[WHAT THE TASK REQUIRES]: Word for word, reproduce the listing that follows, excluding any pictures it contains.
[DATA]
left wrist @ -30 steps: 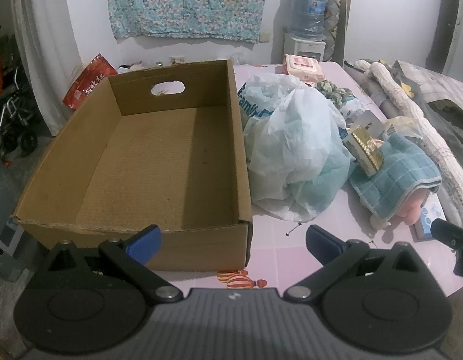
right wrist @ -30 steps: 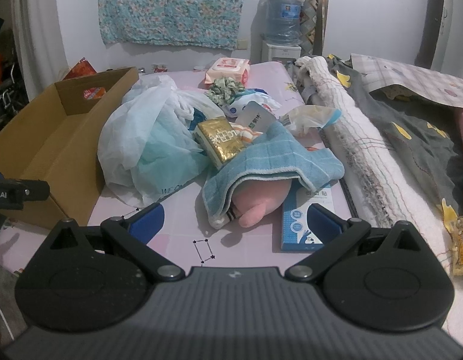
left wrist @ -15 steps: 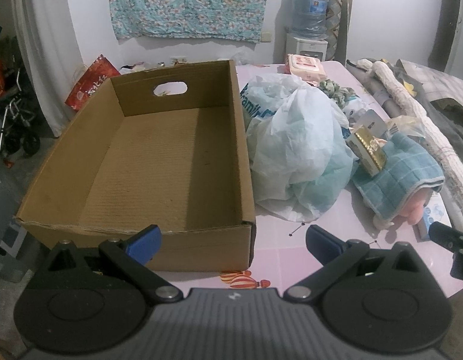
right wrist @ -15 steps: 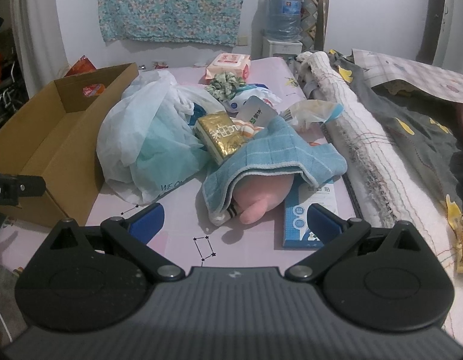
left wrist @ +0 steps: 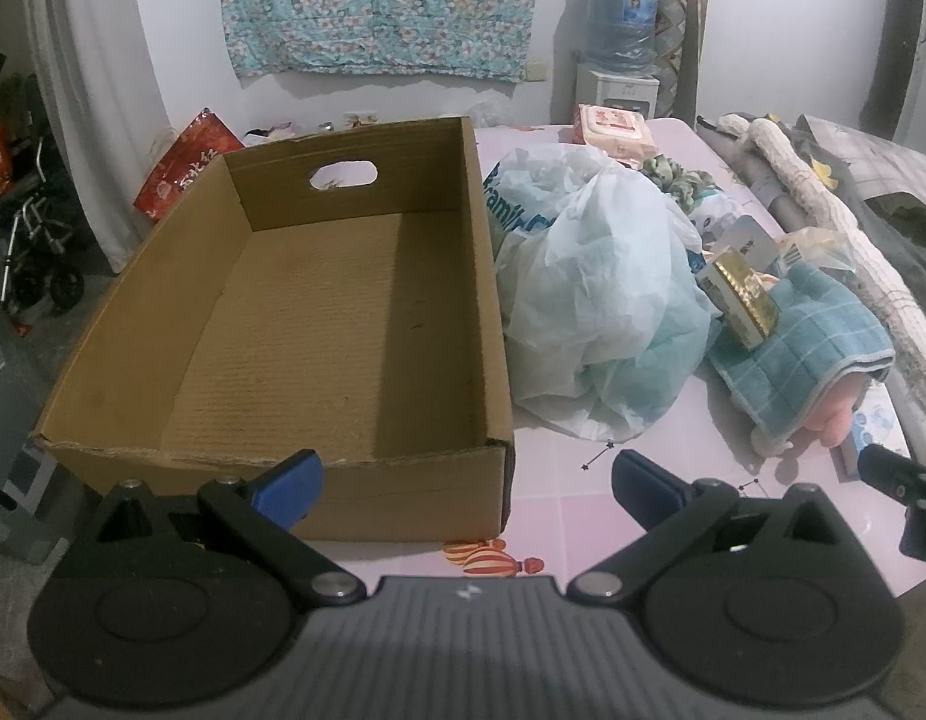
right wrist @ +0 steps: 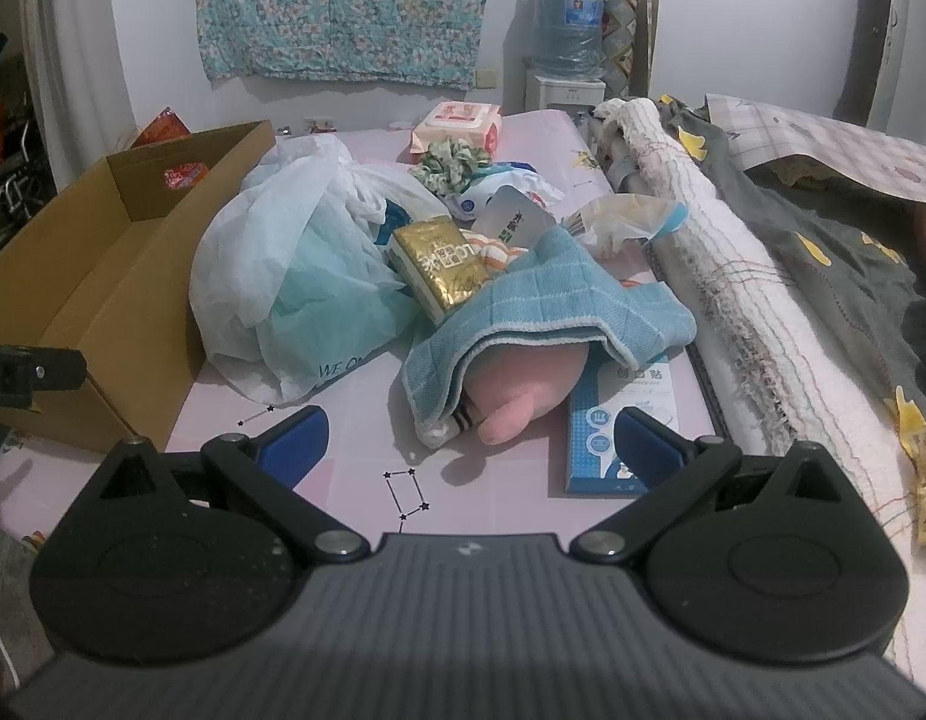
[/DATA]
[TASK SOLUTION]:
left wrist @ -30 steps: 
right wrist @ -30 steps: 
left wrist @ -15 steps: 
right wrist @ -15 steps: 
left wrist @ +0 steps: 
right wrist @ +0 steps: 

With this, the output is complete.